A l’appel de la coordination “Stop loi Sécurité globale”, des “Marches des Libertés”, interdites dans un premier temps par la préfecture de police, ont été organisées dans 70 villes françaises samedi 28 novembre 2020. Plus de 550 000 militants sont sortis dans les rues pour manifester, dont 200 000 à Paris, 13 000 à Lyon, 6 000 à Bordeaux et 5 000 à Montpellier.« 
"C’est le peuple de la liberté qui a marché dans toute la France pour dire au gouvernement qu’il ne veut pas de sa loi Sécurité Globale, qu’il refuse la surveillance généralisée et les drones, qu’il veut pouvoir filmer et diffuser les interventions des forces de l’ordre" - Coordination “Stop loi Sécurité Globale, composée de syndicats de journalistes et d’associations de défense des droits humains
UNE MANIFESTATION PACIFIQUE
Dès 13 heures, à Paris, la Place de la République était noire de monde. Gilets jaunes, antifa, Femen, syndicats de journalistes et militants féministes, tous ont manifesté dans une ambiance joyeuse et pacifique.
“La liesse populaire et la foule scandant des slogans heureux et pleins d’espoirs nous imposent de poursuivre ce combat dans les prochains jours pour l’Etat de droit, pour la démocratie, pour la République" - Coordination “Stop loi Sécurité Globale”

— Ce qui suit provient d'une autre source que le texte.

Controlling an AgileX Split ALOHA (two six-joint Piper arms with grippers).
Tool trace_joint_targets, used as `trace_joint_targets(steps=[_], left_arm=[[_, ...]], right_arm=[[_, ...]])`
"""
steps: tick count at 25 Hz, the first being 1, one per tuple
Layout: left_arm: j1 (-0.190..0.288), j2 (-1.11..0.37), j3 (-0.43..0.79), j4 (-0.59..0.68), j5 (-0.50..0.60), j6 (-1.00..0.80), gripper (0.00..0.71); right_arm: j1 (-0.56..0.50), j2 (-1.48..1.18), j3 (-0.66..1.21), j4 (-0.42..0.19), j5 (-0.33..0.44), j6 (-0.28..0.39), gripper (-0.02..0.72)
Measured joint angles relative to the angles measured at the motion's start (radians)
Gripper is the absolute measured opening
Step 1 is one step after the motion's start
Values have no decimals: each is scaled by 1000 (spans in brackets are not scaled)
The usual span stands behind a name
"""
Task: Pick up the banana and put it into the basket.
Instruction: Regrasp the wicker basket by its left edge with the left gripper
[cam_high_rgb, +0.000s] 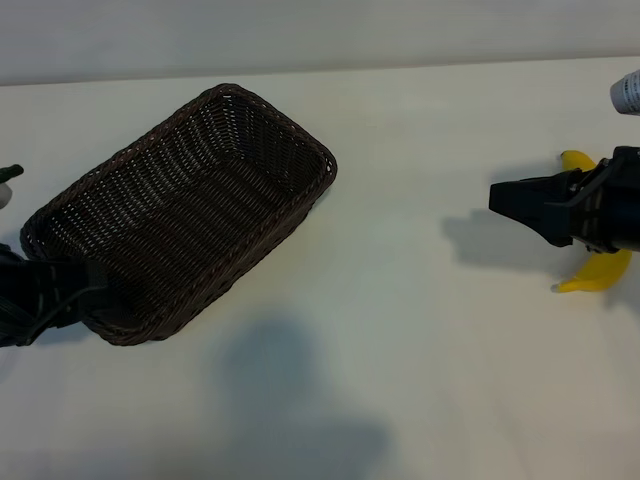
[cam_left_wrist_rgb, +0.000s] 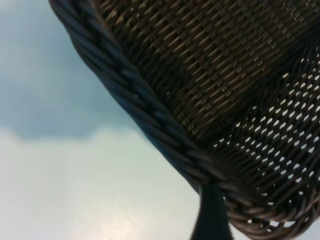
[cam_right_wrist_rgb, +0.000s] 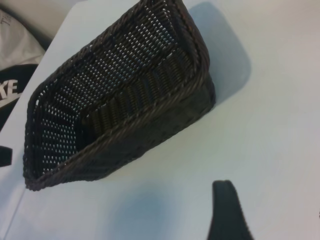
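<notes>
At the far left of the exterior view, low in the frame, the left gripper (cam_high_rgb: 88, 292) sits at the near-left corner of the basket (cam_high_rgb: 190, 205). 1 dark finger (cam_left_wrist_rgb: 212, 212) shows in the left wrist view, pressed against the braided rim from outside. Whether the jaws are clamped on the rim or standing loose around it, I cannot tell.

The basket lies on the white desk (cam_high_rgb: 400, 330) in the left half of the frame, its long axis running diagonally from lower left to upper centre. It is dark brown woven wicker with a braided rim, and nothing lies inside it.

Well apart from the basket, at the right edge of the frame, the right gripper (cam_high_rgb: 500, 200) points left toward the basket, above the desk. Its jaws hold nothing; how wide they stand I cannot tell.

The banana (cam_high_rgb: 598, 272) lies on the desk directly behind and beneath that arm; its 2 yellow ends show above and below the black arm. A white container (cam_high_rgb: 628, 92) sits at the upper right corner.
</notes>
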Motion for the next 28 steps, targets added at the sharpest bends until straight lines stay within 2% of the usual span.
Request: trace_joint_targets(steps=[3, 13, 20, 28], left_arm=[[0, 0, 0, 21, 8, -26, 581], [0, 0, 0, 218, 30, -227, 579], [0, 0, 0, 224, -36, -277, 578], [0, 0, 0, 212, -60, -297, 578]], right_arm=[[0, 0, 0, -9, 0, 0, 446], [0, 0, 0, -11, 0, 0, 446], [0, 0, 0, -11, 0, 0, 446], [0, 0, 0, -11, 0, -1, 446]])
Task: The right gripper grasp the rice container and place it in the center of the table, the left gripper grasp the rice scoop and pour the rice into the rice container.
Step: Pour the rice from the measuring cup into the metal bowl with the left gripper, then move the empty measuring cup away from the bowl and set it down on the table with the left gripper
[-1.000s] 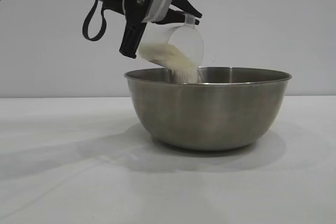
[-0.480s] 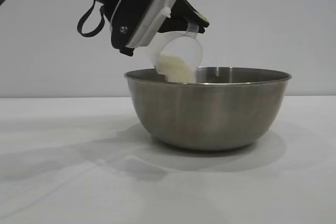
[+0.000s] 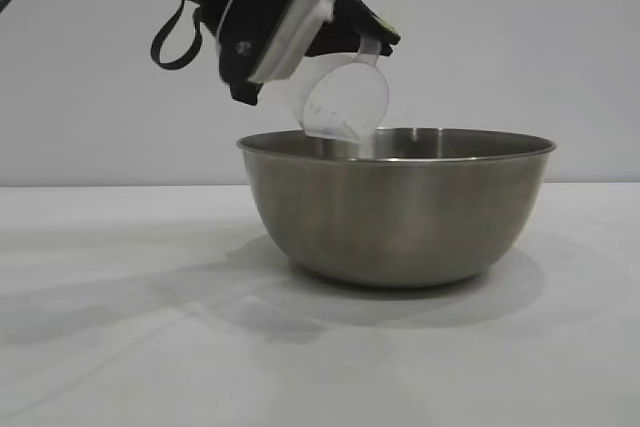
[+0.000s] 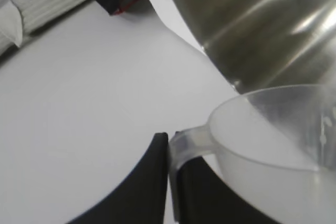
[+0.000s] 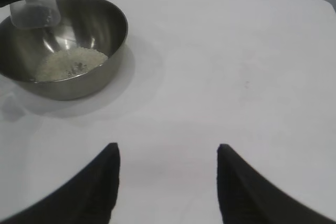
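The clear plastic rice scoop (image 3: 345, 102), tipped mouth-down and nearly emptied, hangs over the left rim of the round steel rice container (image 3: 396, 205), which stands upright on the white table (image 3: 120, 347) with pale rice (image 5: 68, 64) heaped inside.

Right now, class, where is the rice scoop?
In the exterior view, the rice scoop is tilted above the left rim of the rice container, held by its handle in the left gripper.

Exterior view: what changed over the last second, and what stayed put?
The rice ran out of the scoop, which the left gripper tipped further as it rolled; only a few grains cling inside, and the rice lies in the bowl. The gripper stayed shut on the scoop's handle and the bowl did not move.
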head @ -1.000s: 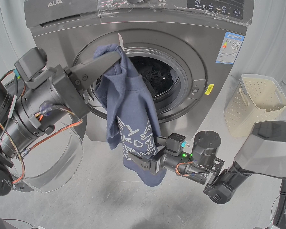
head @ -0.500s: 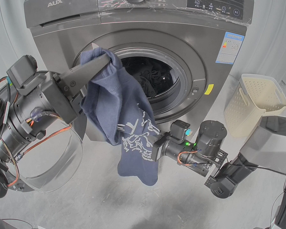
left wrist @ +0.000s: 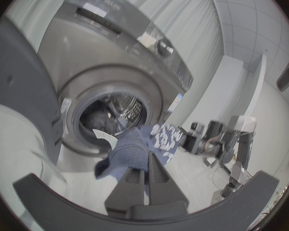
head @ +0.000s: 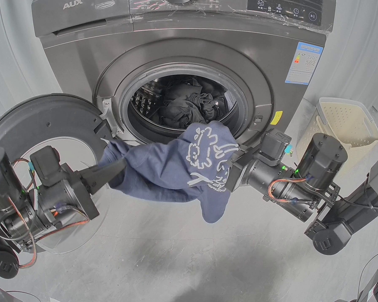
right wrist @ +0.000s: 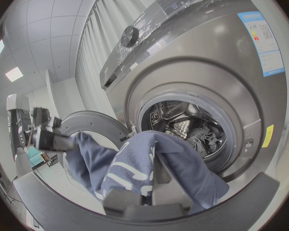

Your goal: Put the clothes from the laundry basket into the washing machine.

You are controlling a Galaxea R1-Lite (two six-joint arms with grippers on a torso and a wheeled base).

Le long du Boulevard du Temple, la foule brandissait des centaines de pancartes aux slogans engagés : “Police criminelle est un pléonasme”, “Floutage de gueule”, “Le véritable virus s’appelle Darmanin, Lallement”, “Qui nous protège de la police ?”.
Un peuple en colère, qui comme lors des précédents rassemblements, réclame le retrait des articles 21, 22 et 24 de la loi Sécurité Globale, et l’abandon du nouveau “Schéma national du maintien de l’ordre".
“Cette loi est la goutte d’eau qui fait déborder le vase. C’est un pas de plus qui est franchi dans l’attaque de nos libertés individuelles et collectives.” - Philippe Martinez, secrétaire général de la CGT.”